Mourali, Mehdi (2005) Compromise and attraction effects under prevention and promotion focus. PhD thesis, Concordia University.
NR09978.pdf - Accepted Version
There is ample evidence that consumer preferences are context dependent. In particular, they are sensitive to the characteristics of the alternatives present in the choice set. The behavioral decision-making literature refers to the changes in share when another alternative is added to the choice set as 'context effects'. Two types of context effects, 'attraction' and 'compromise', are particularly important and have received considerable attention from decision researchers over the years.
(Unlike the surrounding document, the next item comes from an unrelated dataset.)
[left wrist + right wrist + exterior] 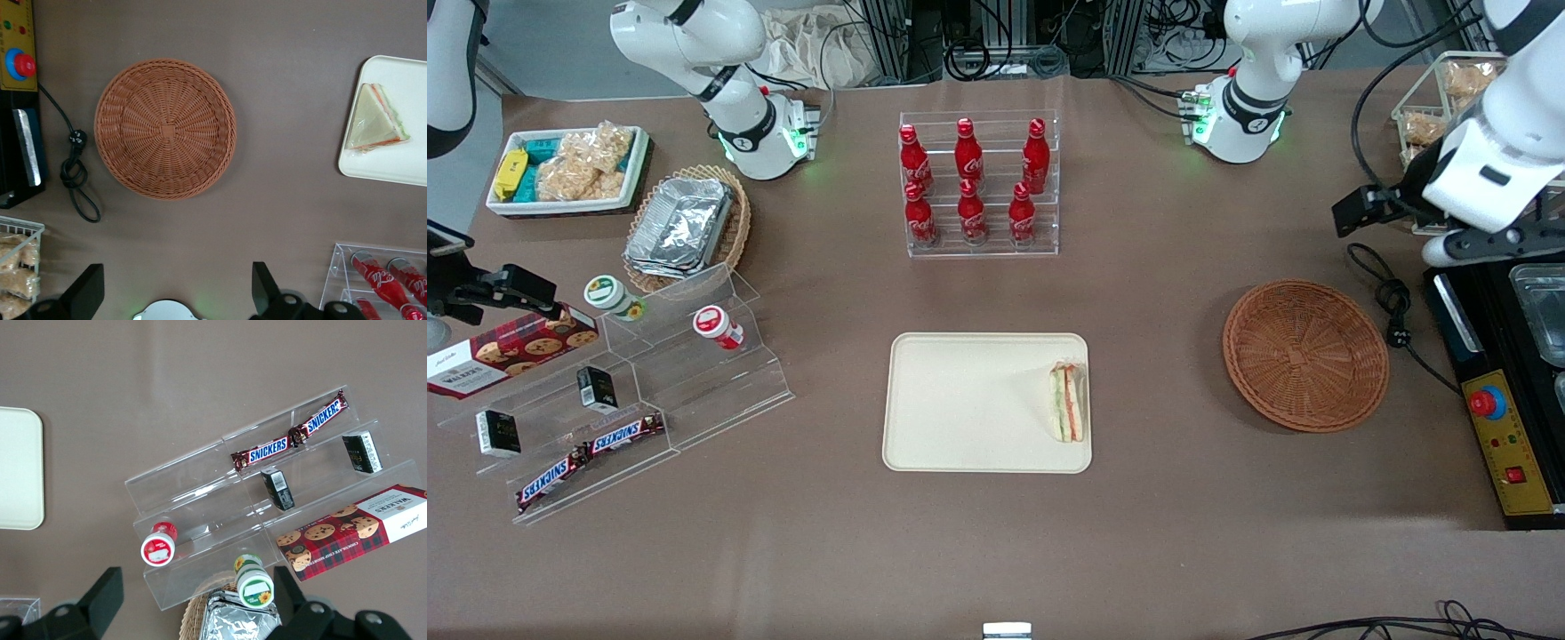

The attraction effect refers to the finding that adding an alternative which is inferior to another alternative in the choice set increases the share of the relatively superior alternative. The compromise effect, on the other hand, is observed when an alternative becomes more attractive when it is presented as a middle option in a choice set than when it is presented as an extreme option. Adopting a motivational approach to consumer decision-making, and building on regulatory focus theory, the present thesis hypothesizes that (1) consumers' susceptibility to the compromise effect is greater when the prevention system of self-regulation is activated than when the promotion system is activated; (2) consumers' susceptibility to the attraction effect is greater under promotion focus than under prevention focus; (3) consumers' need to justify their choices will increase their sensitivity to the compromise effect under prevention focus but will decrease it under promotion focus; (4) consumers' need to justify their choices will increase their sensitivity to the attraction effect under promotion focus but will decrease it under prevention focus; and (5) products that are associated with a prevention concern will be more attractive when positioned as compromise options than as asymmetrically dominant options, whereas the opposite is true for products that are associated with a promotion concern. Three experimental studies are conducted to test these hypotheses. The data are analyzed using hierarchical linear and non-linear modeling techniques. The results provide full support for hypotheses 1, 3, 4, and 5, and partial support for hypothesis 2. Theoretical and practical implications of these findings are discussed along with the study's limitations, and considerations for future research.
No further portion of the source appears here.